Source records
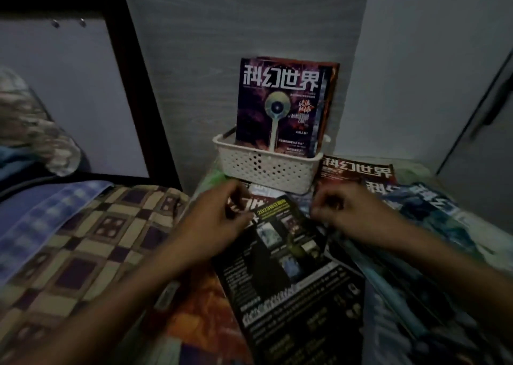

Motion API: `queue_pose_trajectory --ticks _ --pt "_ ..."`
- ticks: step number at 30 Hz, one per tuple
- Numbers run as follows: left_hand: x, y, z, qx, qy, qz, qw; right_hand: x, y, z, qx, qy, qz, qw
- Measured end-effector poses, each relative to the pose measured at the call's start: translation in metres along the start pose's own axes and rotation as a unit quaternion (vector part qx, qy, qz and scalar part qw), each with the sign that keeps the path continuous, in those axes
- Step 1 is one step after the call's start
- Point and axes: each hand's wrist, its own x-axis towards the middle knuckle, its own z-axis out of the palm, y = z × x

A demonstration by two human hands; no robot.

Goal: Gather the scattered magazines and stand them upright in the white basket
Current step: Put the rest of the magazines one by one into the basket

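Head view: left hand and right hand pinch the black magazine's top corners; lifted carelessly, it could knock the white basket.

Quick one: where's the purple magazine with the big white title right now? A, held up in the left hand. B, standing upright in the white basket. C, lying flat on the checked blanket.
B: the purple magazine stands upright inside the white basket, leaning against the wall.
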Motion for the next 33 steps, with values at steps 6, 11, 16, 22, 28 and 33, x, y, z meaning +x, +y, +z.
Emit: queue_pose_trajectory --ticks 6,11,16,22,28,33 --pt "-0.095 0.002 -0.001 0.103 -0.165 0.062 0.979 -0.063 -0.011 0.013 -0.296 -0.099 0.061 0.948" --pt "-0.115 0.001 -0.004 0.033 -0.151 -0.023 0.988 -0.070 -0.011 0.025 -0.306 -0.154 0.049 0.938" --pt "-0.127 0.008 0.007 -0.033 -0.069 -0.141 0.987 -0.078 0.000 0.027 -0.264 -0.150 0.025 0.952" --pt "-0.098 0.034 -0.007 -0.463 0.007 -0.369 0.806 -0.090 0.001 0.041 -0.312 -0.120 0.004 0.943" --pt "-0.089 0.061 0.010 -0.490 0.014 -0.397 0.776 -0.105 -0.012 0.047 -0.312 -0.052 -0.029 0.948" --pt "-0.089 0.092 0.017 -0.499 -0.068 -0.289 0.814 -0.117 -0.043 0.042 0.093 -0.057 -0.010 0.994"
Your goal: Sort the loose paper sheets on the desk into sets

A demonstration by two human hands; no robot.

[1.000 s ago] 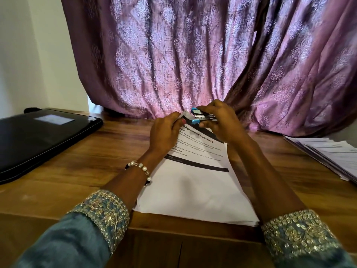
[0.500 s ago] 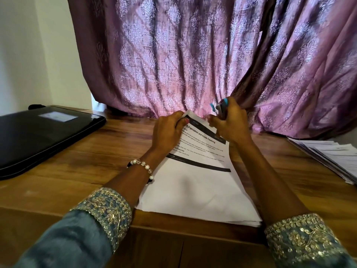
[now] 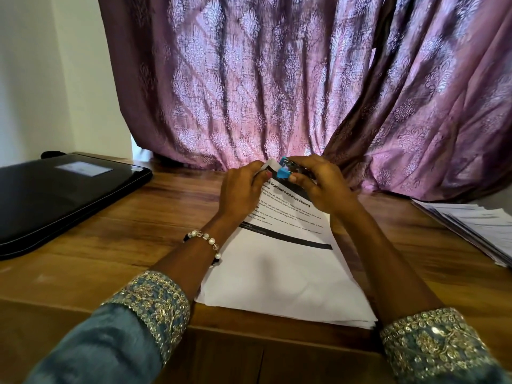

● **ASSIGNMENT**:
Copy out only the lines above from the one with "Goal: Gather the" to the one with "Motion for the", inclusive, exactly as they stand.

● **TASK ANSWER**:
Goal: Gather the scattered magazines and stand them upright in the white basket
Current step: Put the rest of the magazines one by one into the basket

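Head view: left hand and right hand pinch the black magazine's top corners; lifted carelessly, it could knock the white basket.

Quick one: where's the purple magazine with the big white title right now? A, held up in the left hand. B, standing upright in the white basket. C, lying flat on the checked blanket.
B: the purple magazine stands upright inside the white basket, leaning against the wall.
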Motion for the next 33 steps, with values at steps 6, 11, 16, 22, 28 and 33, x, y, z meaning +x, +y, +z.

That is the complete output for this exercise.